TRY IT ▸ The data should be written out in full, exactly as it stands, and the pictures dropped.
<<<<
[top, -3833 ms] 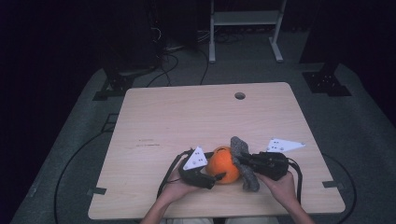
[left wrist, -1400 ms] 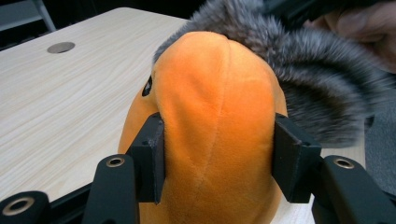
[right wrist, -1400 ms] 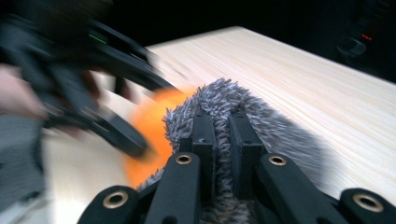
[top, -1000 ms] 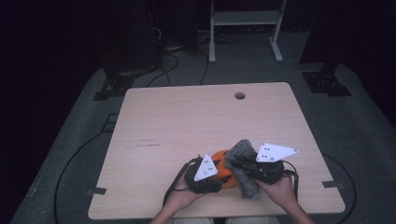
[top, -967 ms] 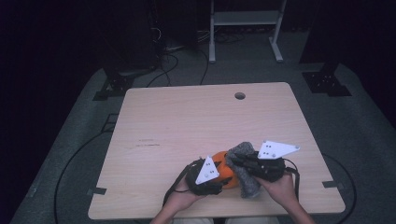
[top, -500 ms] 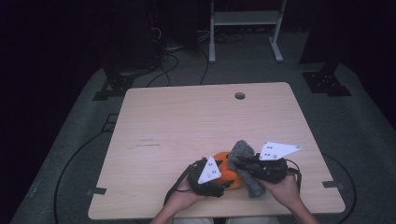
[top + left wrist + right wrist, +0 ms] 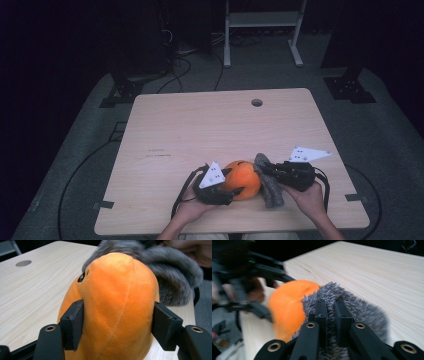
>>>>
EXERCISE ANSWER ▸
[top, -3833 ms] 
[left wrist, -1400 ms] 
[right wrist, -1400 ms] 
[top, -1000 ms] 
[top, -967 ms] 
[top, -500 ms] 
[top + left wrist + right wrist, +0 ms] 

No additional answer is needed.